Statistical methods for the social sciences - Agresti - 5th edition, 2018 - Summary (EN)
- 2969 reads
All characteristics of a subject that can be measured are variables. These characteristics can vary between different subjects within a sample or within a population (like income, sex, opinion). The use of variables is to indicate the variability of a value. As as example, the number of beers consumed per week by students. The values of a variable constitute the measurement scale. Several measurement scales, or ways to differ variables, are possible.
The most important divide is that between quantitative and categorical variables. Quantitative variables are measured in numerical values, such as age, numbers of brothers and sisters, income. Categorical variables (also called qualitative variables) are measured in categories, such as sex, marital status, religion. The measurement scales are tied to statistical analyses: for quantitative variables it is possible to calculate the mean (i.e. the average age), but for categorical variables this isn't possible (i.e. there is no average sex.
Also there are four measurement scales: nominal, ordinal, interval and ratio. Categorical variables have nominal or ordinal scales.
The nominal scale is purely descriptive. For instance with sex as a variable, the possible values are man and woman. There is no order or hierarchy, one value isn't higher than the other.
The ordinal scale on the other hand assumes a certain order. For instance happiness. If the possible values are unhappy, considerably unhappy, neutral, considerably happy and ecstatic, then there is a certain order. If a respondent indicates to be neutral, this is happier than considerably unhappy, which in turn is happier than unhappy. Important is that the distances between the values cannot be measured, this is the difference between ordinal and interval.
Quantitative variables have an interval or ratio scale. Interval means that there are measurable differences between the values. For instance temperate in Celcius. There is an order (30 degrees is more than 20) and the difference is clearly measurable and consistent.
The difference between interval and ratio is that for an interval scale the value can't be zero, but for a ratio scale it can be. So the ratio scale has numerical values, with a certain order, with measurable differences and with zero as a possible value. Examples are percentage or income.
Furthermore there are discrete and continuous variables. A variable is discrete when the possible values can only be limited, separate numbers. A variable is continuous when the values can be anything possible. For instance the number of brothers and sisters is discrete, because it's not possible to have 2.43 brother/sister. And for instance weight is continuous, because it's possible to weigh 70 kilo but also 70.52 kilo.
Categorical variables (nominal or ordinal) are always discrete because they have a limited number of categories. Quantitative variables can be both discrete or continuous.
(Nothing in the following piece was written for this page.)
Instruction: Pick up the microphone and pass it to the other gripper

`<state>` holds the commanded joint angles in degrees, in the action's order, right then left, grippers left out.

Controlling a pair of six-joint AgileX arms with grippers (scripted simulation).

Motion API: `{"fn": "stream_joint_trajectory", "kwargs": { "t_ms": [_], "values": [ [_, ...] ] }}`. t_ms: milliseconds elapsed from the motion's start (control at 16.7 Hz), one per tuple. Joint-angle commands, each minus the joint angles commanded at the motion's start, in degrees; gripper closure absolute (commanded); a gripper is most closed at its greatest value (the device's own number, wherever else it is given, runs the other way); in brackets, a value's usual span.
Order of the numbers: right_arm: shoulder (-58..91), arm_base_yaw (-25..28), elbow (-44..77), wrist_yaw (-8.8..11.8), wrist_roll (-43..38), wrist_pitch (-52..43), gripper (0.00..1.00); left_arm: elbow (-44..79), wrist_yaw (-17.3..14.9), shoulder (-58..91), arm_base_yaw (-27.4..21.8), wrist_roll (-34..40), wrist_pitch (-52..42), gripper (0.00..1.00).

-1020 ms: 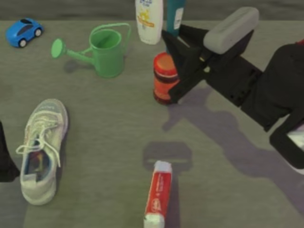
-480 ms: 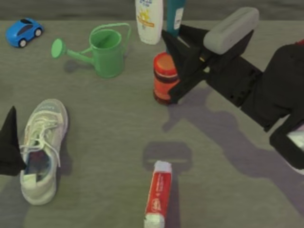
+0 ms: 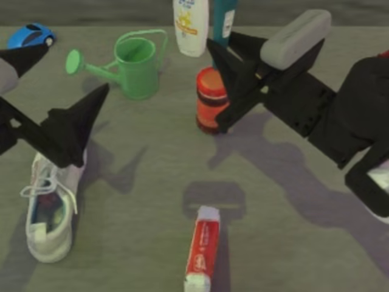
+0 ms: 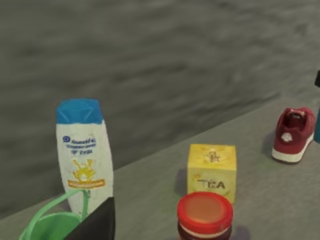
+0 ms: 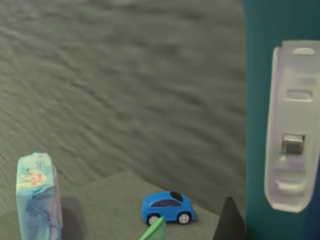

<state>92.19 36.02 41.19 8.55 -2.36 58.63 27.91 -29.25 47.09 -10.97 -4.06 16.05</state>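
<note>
The microphone (image 3: 223, 19) shows only its teal handle at the back edge of the top view; its white head is out of view. The handle (image 5: 259, 100) with its white strip fills one side of the right wrist view. My right gripper (image 3: 222, 41) is shut on the handle and holds it up above the red-lidded jar (image 3: 209, 97). My left gripper (image 3: 76, 68) hangs open and empty at the left, over the white shoe (image 3: 51, 210) and near the watering can. One black finger (image 4: 97, 225) shows in the left wrist view.
A green watering can (image 3: 137, 64), a white lotion bottle (image 3: 191, 24) and a blue toy car (image 3: 30, 35) stand along the back. A red-and-white toothpaste tube (image 3: 202, 246) lies at the front middle. The left wrist view shows a yellow tea box (image 4: 211, 170) and a red shoe (image 4: 292, 135).
My left gripper has come in from the left edge, rising and moving right over the shoe with its fingers spread. The right arm and the microphone have stayed still.
</note>
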Motion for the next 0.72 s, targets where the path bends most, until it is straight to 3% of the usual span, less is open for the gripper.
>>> {"fn": "stream_joint_trajectory", "kwargs": {
  "t_ms": [360, 540, 720],
  "values": [
    [0.00, 0.00, 0.00, 0.00, 0.00, 0.00, 1.00, 12.74, -13.09, 20.46, -4.91, -1.84, 7.44, 0.00],
    [0.00, 0.00, 0.00, 0.00, 0.00, 0.00, 1.00, 15.74, -15.99, 24.71, -6.00, -2.38, 9.27, 0.00],
    [0.00, 0.00, 0.00, 0.00, 0.00, 0.00, 1.00, 15.94, -16.17, 24.94, -6.06, -2.42, 9.40, 0.00]
  ]
}}
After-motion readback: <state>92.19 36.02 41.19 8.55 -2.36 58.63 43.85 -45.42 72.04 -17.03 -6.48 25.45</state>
When quantitative variables happen to be able to have lots of possible values, they are considered continuous.
Randomization is the mechanism of obtaining a representative sample. In a simple random sample every subject of the population has an equal chance of becoming part of the sample. The randomness is important, because it needs to be guaranteed that the data isn't biased. Biased information would make inferential statistics useless, because then it's impossible to say anything about the population.
For a random sample a sampling frame is necessary; a list of all subjects within the population. Next all subjects are numbered and then at random numbers are drawn. Drawing random numbers can be done using software, for instance R. In R the following formula is used:
> sample(1:60, 4) #
[1] 22 47 38 44 #
The symbol > indicates that the program needs to execute a task. In this sample the goal is to select four random subjects from a list of 60 subjects in total. The program indicates which subjects are chosen: numbers 22, 47. 38 and 44.
Data can be collected using surveys, experiments and observational studies. All these methods can have a degree of randomization.
Different types of surveys are possible; online, offline etc. Every way to gather data has challenges in terms of representing the population accurately.
Experiments are used to measure and compare the reactions from subjects under different conditions. These conditions, so called treatments, are values of a variable that can influence the reaction. It is up to the researcher to decide which subjects will follow which treatments. This is where randomization plays a part; the researcher needs to divide the subjects into groups randomly. In this case an experimental design is used to constitute which subjects will follow which treatments.
In observational studies the researcher measures the values of variables without influencing or manipulating the situation. Who will be observed, is determined at random. The biggest risk of this method is that a variable that influences the results remains unseen.
In theory, a measure must be valid, which means that it is clear what it's supposed to measure and that it accurately reflects this concept. A measure must also be reliable, meaning that it's consistent and a respondent would give the same answer again when asked twice. In reality however all kinds of factors can influence a research.
Even in the case of multiple completely random samples, the samples will differ in the way that they are different from the population. This difference is called the sampling error; how much the statistic that is drawn from the sample differs from the parameter that indicates the value in the population. In other words, the sampling error indicates the percentage that the sample can differ from the actual population. If in the population 66% agrees with government policy, but in the sample 68%, then the sampling error is 2%. In most cases for samples of over a 1000 subjects the sampling error remains limited to 3%. This is called the margin of error. This concept is often used in statistics because it can say something about the quality of a sample.
Apart from sampling error there are other factors that influence the results from random samples, such as sampling bias, response bias and non-response bias.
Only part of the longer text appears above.